» HOW TO COMPLETE THIS TASK
Beneath this instruction is a block of data; output from it exactly the lines that run from the one containing "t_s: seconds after" through the one containing "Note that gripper", inclusive.

» MATERIAL PROVIDED
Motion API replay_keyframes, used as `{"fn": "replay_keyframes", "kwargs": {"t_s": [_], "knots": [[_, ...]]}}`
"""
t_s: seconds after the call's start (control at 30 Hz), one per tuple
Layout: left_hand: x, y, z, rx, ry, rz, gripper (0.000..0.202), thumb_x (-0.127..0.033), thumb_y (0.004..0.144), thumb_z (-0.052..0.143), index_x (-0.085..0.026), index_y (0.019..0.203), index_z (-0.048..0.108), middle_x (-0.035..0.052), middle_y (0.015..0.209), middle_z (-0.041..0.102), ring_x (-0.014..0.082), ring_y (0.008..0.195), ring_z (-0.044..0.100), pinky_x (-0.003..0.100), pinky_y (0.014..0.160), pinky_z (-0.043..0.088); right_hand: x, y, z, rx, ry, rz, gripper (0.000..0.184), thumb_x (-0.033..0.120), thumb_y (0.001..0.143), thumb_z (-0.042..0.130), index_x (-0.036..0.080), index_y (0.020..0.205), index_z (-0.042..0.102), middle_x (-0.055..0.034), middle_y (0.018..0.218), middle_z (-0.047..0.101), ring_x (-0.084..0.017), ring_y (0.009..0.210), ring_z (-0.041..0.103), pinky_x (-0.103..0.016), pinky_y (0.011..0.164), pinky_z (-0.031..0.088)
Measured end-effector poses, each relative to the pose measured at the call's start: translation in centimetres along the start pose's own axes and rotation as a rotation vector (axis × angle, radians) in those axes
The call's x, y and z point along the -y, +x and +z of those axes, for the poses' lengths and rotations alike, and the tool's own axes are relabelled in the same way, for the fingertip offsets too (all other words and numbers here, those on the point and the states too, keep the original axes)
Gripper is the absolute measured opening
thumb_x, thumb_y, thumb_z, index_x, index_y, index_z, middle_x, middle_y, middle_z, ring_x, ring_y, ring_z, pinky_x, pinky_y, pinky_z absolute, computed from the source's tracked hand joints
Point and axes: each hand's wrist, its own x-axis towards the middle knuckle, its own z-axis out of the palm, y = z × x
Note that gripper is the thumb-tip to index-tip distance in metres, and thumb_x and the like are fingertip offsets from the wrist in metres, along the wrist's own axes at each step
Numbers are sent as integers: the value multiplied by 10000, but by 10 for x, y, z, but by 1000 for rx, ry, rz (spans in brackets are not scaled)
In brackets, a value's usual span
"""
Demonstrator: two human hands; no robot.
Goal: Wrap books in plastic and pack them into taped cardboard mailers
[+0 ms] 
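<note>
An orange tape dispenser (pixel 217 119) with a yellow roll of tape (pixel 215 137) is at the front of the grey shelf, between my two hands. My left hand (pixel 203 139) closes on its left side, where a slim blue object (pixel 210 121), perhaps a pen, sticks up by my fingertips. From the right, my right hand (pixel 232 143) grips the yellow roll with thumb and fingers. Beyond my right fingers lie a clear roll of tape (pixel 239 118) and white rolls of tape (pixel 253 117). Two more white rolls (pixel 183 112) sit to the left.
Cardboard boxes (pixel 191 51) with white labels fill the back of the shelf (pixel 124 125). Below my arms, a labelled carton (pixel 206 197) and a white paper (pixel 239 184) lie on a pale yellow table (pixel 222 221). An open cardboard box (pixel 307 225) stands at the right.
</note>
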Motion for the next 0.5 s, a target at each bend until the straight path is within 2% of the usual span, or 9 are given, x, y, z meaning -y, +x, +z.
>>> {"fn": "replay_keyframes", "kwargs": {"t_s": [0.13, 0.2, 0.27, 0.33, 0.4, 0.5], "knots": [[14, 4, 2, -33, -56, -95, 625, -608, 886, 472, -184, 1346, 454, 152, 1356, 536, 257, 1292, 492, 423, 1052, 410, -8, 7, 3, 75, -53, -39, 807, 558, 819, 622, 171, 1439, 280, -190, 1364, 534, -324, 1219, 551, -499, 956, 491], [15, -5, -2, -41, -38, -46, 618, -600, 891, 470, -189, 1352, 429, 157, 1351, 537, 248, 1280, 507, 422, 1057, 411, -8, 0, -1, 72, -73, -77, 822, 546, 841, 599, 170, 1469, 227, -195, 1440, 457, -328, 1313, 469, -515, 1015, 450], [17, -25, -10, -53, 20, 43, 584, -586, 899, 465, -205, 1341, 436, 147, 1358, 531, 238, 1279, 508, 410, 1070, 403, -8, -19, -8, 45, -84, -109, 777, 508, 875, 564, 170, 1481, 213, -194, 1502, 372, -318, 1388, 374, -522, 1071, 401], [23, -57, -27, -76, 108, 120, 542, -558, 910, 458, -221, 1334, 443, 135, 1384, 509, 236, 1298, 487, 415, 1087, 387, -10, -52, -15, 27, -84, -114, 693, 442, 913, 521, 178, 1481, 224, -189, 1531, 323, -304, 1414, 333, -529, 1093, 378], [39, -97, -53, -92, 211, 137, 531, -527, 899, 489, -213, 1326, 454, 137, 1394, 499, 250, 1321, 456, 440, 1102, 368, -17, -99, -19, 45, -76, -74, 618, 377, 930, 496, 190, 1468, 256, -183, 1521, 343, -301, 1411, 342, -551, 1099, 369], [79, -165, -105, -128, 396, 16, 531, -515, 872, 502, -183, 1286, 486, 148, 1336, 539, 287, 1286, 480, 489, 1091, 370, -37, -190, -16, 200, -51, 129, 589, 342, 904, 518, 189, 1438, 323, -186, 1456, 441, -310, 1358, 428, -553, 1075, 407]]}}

» TASK OUTPUT
t_s: seconds after the call's start (control at 30 Hz), one per tuple
Layout: left_hand: x, y, z, rx, ry, rz, gripper (0.000..0.202), thumb_x (-0.127..0.033), thumb_y (0.004..0.144), thumb_z (-0.052..0.143), index_x (-0.085..0.026), index_y (0.019..0.203), index_z (-0.048..0.108), middle_x (-0.035..0.052), middle_y (0.015..0.209), middle_z (-0.041..0.102), ring_x (-0.014..0.082), ring_y (0.008..0.195), ring_z (-0.044..0.100), pinky_x (-0.003..0.100), pinky_y (0.014..0.160), pinky_z (-0.043..0.088); right_hand: x, y, z, rx, ry, rz, gripper (0.000..0.184), thumb_x (-0.033..0.120), thumb_y (0.001..0.143), thumb_z (-0.042..0.130), index_x (-0.036..0.080), index_y (0.020..0.205), index_z (-0.042..0.102), middle_x (-0.055..0.034), middle_y (0.018..0.218), middle_z (-0.047..0.101), ring_x (-0.084..0.017), ring_y (0.009..0.210), ring_z (-0.041..0.103), pinky_x (-0.103..0.016), pinky_y (0.011..0.164), pinky_z (-0.031..0.088)
Measured end-effector poses, each relative to the pose measured at the call's start: translation in centimetres along the start pose's own axes and rotation as a rotation vector (axis × angle, radians) in those axes
The call's x, y and z point along the -y, +x and +z of those axes, for the poses' lengths and rotations alike, and the tool's own axes are relabelled in the same way, for the fingertip offsets too (all other words and numbers here, those on the point and the states too, keep the original axes)
Gripper is the absolute measured opening
thumb_x, thumb_y, thumb_z, index_x, index_y, index_z, middle_x, middle_y, middle_z, ring_x, ring_y, ring_z, pinky_x, pinky_y, pinky_z absolute, computed from the source's tracked hand joints
Point and axes: each hand's wrist, its own x-axis towards the middle knuckle, its own z-axis out of the palm, y = z × x
Note that gripper is the thumb-tip to index-tip distance in metres, and thumb_x and the like are fingertip offsets from the wrist in metres, along the wrist's own axes at each step

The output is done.